_YOUR TASK_. Only certain lines below are wanted: those starting at the line containing "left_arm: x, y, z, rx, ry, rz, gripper" and ending at the line containing "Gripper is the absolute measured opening", both included, each retyped exactly.

_DATA PROVIDED_.
-- Opening Marker --

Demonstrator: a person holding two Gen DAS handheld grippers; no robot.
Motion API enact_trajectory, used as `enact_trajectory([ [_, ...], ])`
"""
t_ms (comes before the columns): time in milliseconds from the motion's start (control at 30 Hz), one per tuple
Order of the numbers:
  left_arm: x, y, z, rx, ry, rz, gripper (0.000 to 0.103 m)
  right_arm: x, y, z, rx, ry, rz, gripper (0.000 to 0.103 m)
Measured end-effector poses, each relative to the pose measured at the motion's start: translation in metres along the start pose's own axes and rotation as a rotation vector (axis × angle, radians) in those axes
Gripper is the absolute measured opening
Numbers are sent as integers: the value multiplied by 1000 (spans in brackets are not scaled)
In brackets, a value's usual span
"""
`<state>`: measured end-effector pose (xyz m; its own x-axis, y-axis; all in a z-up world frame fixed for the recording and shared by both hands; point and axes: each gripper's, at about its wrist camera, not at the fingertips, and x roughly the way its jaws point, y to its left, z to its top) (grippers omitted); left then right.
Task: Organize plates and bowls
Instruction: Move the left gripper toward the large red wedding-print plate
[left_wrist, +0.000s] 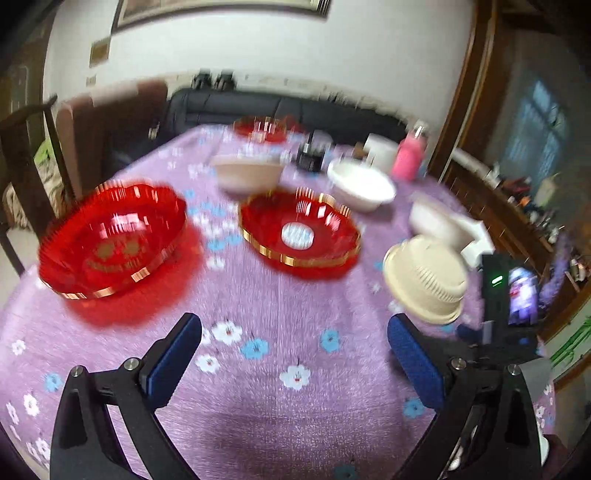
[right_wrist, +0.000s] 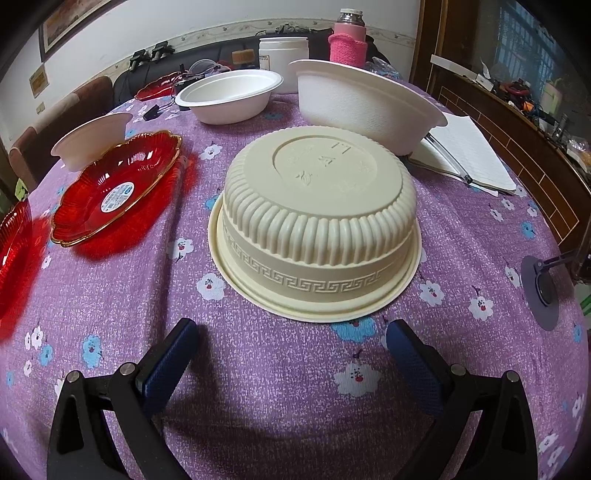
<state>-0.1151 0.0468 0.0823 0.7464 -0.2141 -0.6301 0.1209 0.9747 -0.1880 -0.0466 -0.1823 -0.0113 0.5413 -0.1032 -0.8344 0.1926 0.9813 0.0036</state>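
Note:
A cream ribbed bowl (right_wrist: 317, 225) lies upside down on the purple flowered tablecloth, just ahead of my open, empty right gripper (right_wrist: 291, 332); it also shows in the left wrist view (left_wrist: 424, 280). Two red plates with gold rims (left_wrist: 110, 240) (left_wrist: 299, 232) lie ahead of my open, empty left gripper (left_wrist: 295, 332). The stickered red plate shows in the right wrist view (right_wrist: 118, 188). White bowls stand upright (right_wrist: 229, 92) and tilted on a notebook (right_wrist: 365, 103); another (right_wrist: 92, 140) leans behind the red plate. A third red plate (left_wrist: 262, 127) sits far back.
A pink-sleeved bottle (right_wrist: 349, 40) and a white jar (right_wrist: 283, 51) stand at the far edge. A notebook with a pen (right_wrist: 465, 155) lies right. A phone on a mount (left_wrist: 517, 295) is at the table's right side. Chairs and a dark sofa (left_wrist: 258, 107) surround the table.

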Motion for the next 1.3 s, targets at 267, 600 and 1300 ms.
enact_trajectory([
  [267,-4,35,-5,-52,117,-1,101,-6,-1,-5,-1,10,3,102],
  [600,-12,64,-10,-63,113,1,101,-59,6,-24,-19,-85,117,97],
  [1300,-10,103,11,-159,130,-95,83,-87,84,47,-167,-199,301,91],
])
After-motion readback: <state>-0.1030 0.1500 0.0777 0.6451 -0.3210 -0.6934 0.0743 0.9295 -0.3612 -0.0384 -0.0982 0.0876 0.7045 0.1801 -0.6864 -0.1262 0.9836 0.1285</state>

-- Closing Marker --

_ANSWER BOX_.
  left_arm: x, y, z, rx, ry, rz, gripper (0.000 to 0.103 m)
  right_arm: x, y, z, rx, ry, rz, gripper (0.000 to 0.103 m)
Measured end-effector poses, each relative to the pose measured at the motion's start: translation in metres along the start pose's own axes and rotation as a rotation vector (axis × angle, radians) in those axes
Gripper is the absolute measured opening

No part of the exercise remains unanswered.